Start of Block

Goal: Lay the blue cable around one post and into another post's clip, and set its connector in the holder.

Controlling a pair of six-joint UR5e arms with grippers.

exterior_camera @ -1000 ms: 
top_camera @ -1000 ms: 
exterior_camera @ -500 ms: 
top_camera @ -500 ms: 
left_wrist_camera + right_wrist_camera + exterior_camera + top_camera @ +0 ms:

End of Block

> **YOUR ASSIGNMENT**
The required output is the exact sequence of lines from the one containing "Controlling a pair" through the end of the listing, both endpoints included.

> **WRITTEN SOLUTION**
Controlling a pair of six-joint UR5e arms with grippers.

exterior_camera @ -1000 ms: 
top_camera @ -1000 ms: 
exterior_camera @ -500 ms: 
top_camera @ -500 ms: 
left_wrist_camera + right_wrist_camera + exterior_camera + top_camera @ +0 ms:

No more work is needed on this answer.